4 min read

Last year, a GDPR complaint was filed against Google and other ad auction companies regarding data breach. The complaint alleged that tech companies broadcasted people’s personal data to dozens of companies, without proper security through a mechanism of “behavioural ads”. The complaint was filed by a host of privacy activists and pro-privacy browser firm Brave.

This year in January, new evidences emerged indicating the broadcasted data includes information about people’s ethnicity, disabilities, sexual orientation and more. This sensitive information allows advertisers to specifically target incest, abuse victims, or those with eating disorders. This complaint was filed by an anti-surveillance NGO, the Panoptykon Foundation. The initial complaints were filed in Ireland, the UK, and Poland.

Now, yesterday, a new GDPR complaint about Real-Time Bidding (RTB) in the online advertising industry was filed with Data Protection Authorities in Spain, Netherlands, Belgium, and Luxembourg. In total seven EU countries have raised the GDPR issue, this week when it marked completion of one year since Europe’s General Data Protection Regulation (GDPR) came into force.

The complaints were lodged by Gemma Galdon Clavell , Diego Fanjul , David Korteweg , Jef Ausloos , Pierre Dewitte , and Jose Belo . The complaints suggest Google and other major companies have leaked vast scale of personal data to the “Ad Tech” industry.

How RTB system is used for data breach

According to the complaint, Google’s DoubleClick recently renamed “Authorized Buyers”, has 8.4 million websites and uses it to broadcasts personal data about visitors to over 2,000 companies. Google is using Real-Time Bidding (RTB) system for it.
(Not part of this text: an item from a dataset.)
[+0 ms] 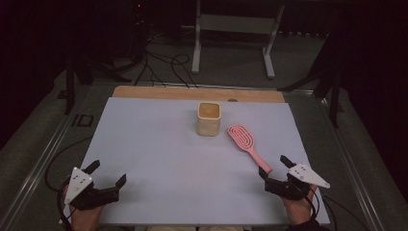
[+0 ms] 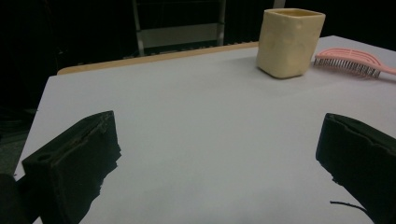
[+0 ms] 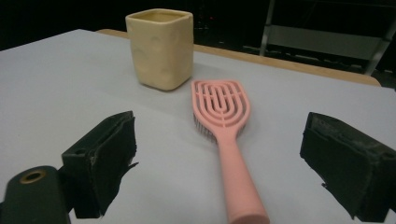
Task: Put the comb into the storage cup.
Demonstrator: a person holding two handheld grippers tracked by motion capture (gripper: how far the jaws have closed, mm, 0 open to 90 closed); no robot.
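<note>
The surface (image 1: 159, 144), a pale grey sheet over a wooden board whose far edge shows as a tan strip, carries two things toward its far right part. Behind it, on the floor, stands a light metal frame (image 1: 234, 33) with loose dark cables (image 1: 163, 65) lying nearby. The left gripper (image 1: 107, 175) sits at the near left corner of the surface, held in the person's left hand (image 1: 84, 216); its jaws stand wide apart with only bare sheet between them, grasping nothing. The right gripper (image 1: 274, 167) sits at the near right edge, held in the right hand (image 1: 300, 209); its jaws are likewise released and spread wide. The cream cup (image 1: 209, 118), square-sided and upright with its mouth open upward, stands near the far middle of the surface. The pink hairbrush (image 1: 247, 144) lies flat just right of the cup and apart from it, head toward the cup and handle running back toward the right gripper. In the right gripper view the handle end (image 3: 245, 212) lies between the two open jaws, with clear gaps on both sides; neither pad touches it. In the left gripper view the cup (image 2: 289, 42) and the brush head (image 2: 348, 60) appear well ahead, at the far right.
</note>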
This means every time a person visits Google web page, intimate personal data about the users and what they are viewing is broadcasted in a “bid request”. These requests are then sent to hundreds of other companies to solicit bids from potential advertisers’ for the opportunity to show an ad to a specific visitor. This data includes people’s exact locations, inferred religious, sexual, political characteristics. The data also includes what users are reading, watching, and listening to online, and a unique code which details to  ‘Expression of Interest’ section on a website.

The next biggest ad exchange is AppNexus, owned by AT&T, which conducts 131 billion personal data broadcasts every day.

Once the data is broadcasted, there is no control as to what happens to the data thereafter. Google has a self-regulatory guideline for companies that rely on its broadcast, according to which, companies should inform them if they are breaking any rules. Google has assured that over 2,000 companies are “certified” in this way. However, Google DoubleClick/Authorized Buyers sends intimate personal information about virtually every single online person to these companies, billions of times a day. This is one of the massive leakage of personal data recorded so far as this occurs hundreds of billions of times every day.

In a statement to Fix AdTech, CEO of Eticas, Gemma Galdon Cavell has said, “We hope that this complaint sends a strong message to Google and those using Ad Tech solutions in their websites and products. Data protection is a legal requirement must be translated into practices and technical specifications

Google will be fined heavy for not complying to GDPR

Under the GDPR, a company is not permitted to use personal data unless it tightly controls what happens to that data. Article 5 (1)(f) requires that personal data be “processed in a manner that ensures appropriate security of the personal data, including protection against unauthorized or unlawful processing and against accidental loss.”

The largest GDPR fine ever, is issued to Google amounting to 50M euros. In January, a French data protection watchdog, CNIL alleged that the search engine giant was breaking GDPR rules around transparency. It also reported that Google did not have valid legal base, when processing people’s data for advertising purposes. Meanwhile, Google is still appealing to the fine.

Many users on Hacker News are having varied opinions regarding the need for regulation and also about the credibility of GDPR.

A user states, “To be clear, I think some privacy regulation is necessary, but there seems to be some kind of dissonance. People want a service, but are unwilling to pay for it nor give their data. Then they complain to the government that they should be able to get the service without payment anyway.”

Another user added, “From a user perspective, GDPR has no impact so far. I am still being tracked to death wherever I go. Neither do companies offer me a way to get the data they have about me.”